We went for a walk to find some lunch and so I could (slightly) get my bearings.  It seems easy to misunderstand the place.  Like Accra and other developing world cities I have been to before, there is plenty of evidence of poverty and iffy infrastructure: hawkers, dirt pavements, beggars, and so on.  Yet there’s a feel of a city where money is being spent and the economy is growing, at least if construction is anything to go by.  I’ve not been here long enough to know who’s benefiting from it all.  The number of buildings going up is really striking; all around there is rickety wood or bamboo scaffolding, looking as gnarled and organic as the Nimmis sculpture in Sweden, with ricketier-looking concrete boxes within.  They have no walls yet, meaning the unfinished rooms look like gaps in enormous rows of grey teeth.  The buildings closer to completion are clad in tiles, stone, or glass, and everywhere is the evidence of construction: excavation, cement, dust, rubble, cranes and lorries.  The dust particularly, combined with the filthy exhausts of passing vehicles, gives Addis a really foul smog, though it has been better this afternoon, presumably because the rain washed it all out of the air and deposited it on the ground.  The traffic flows according to the age-old rule of ‘who has the sharpest elbows has priority’, and occasionally you go past a junction where a traffic policeman in white gloves conducts the chaos.  I have not yet seen one traffic light in this city of four million.  The other feature that sticks in my mind is the massive number of signs around for embassies and NGOs.  Addis is the headquarters of the African Union, and so an important diplomatic centre, as well as being one of the giant cities of the Horn of Africa, meaning that there are a great number of foreign organisations here.  Even as you walk around it has a very cosmopolitan, liberal feel.  I have seen embassies for Portugal, Kuwait, North Korea, the EU, and intriguing signs for the Danish Refugee Council (though as yet no Danish refugees) and the New Start Technocrat Support Organisation, among many others.

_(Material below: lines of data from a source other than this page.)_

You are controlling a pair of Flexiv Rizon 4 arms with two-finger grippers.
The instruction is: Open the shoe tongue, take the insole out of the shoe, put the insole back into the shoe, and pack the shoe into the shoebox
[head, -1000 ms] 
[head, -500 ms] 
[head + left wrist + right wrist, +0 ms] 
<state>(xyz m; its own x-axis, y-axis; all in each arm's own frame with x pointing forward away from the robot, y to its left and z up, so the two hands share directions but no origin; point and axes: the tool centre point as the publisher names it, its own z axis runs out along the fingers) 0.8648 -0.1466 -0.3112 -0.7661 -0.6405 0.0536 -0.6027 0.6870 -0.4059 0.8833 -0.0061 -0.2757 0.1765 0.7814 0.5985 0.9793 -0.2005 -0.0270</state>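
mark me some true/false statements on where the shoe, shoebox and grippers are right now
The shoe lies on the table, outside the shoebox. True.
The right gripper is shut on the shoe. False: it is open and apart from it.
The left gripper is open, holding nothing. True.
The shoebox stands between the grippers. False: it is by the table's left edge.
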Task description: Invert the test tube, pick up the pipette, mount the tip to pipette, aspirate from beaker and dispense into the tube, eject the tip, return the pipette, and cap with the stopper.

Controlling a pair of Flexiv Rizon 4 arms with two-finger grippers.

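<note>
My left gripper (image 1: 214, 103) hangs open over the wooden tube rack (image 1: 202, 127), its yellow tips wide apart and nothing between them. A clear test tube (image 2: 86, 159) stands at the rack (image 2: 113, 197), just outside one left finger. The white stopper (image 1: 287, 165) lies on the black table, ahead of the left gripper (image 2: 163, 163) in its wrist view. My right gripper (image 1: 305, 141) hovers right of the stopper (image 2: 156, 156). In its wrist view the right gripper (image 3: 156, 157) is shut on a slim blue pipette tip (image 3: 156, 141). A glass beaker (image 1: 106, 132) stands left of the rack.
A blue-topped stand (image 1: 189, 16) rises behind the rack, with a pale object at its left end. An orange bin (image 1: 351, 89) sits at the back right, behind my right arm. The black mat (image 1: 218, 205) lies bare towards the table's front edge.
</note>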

Lunch was a massive folded pancake of injera that must have been fully three feet in diameter if laid out flat, served with one of the many variations on red mushy spiced stews for which Ethiopian cuisine is famous.  You tear off a piece of floppy injera, try as best you can to enclose it around a sopping piece of meat and/or lentilly mush, and then spill no more than a fifth of it on your shirt.  My clean shirt and I both agreed that it was delicious.  We ate in a café called the Elephant Walk, under the shade of a large canopy, drinking ‘Spreace’ juice, which consisted of thick, gloopy measures of what tasted like pulped mango, guava and something unidentified, poured carefully so they layered on top of one another.  Then off to a local hotel, where for the price of a cup of coffee you can sit and use their wireless internet.  Like the restaurant, this seemed to be a hangout for a smattering of Westerners situated all along the spectrum from hippy to businesslike, as well as young (in fact mainly teenaged), fashionable, middle-class Ethiopians, sharing a laptop and tapping their statuses into Facebook while giggling at their mobile phones.  You can travel halfway around the world and find things that are just the same as at home.  Richard and I sat down to work, him on a report and me on consolidating the contacts that I am going to try and tap in the next few days.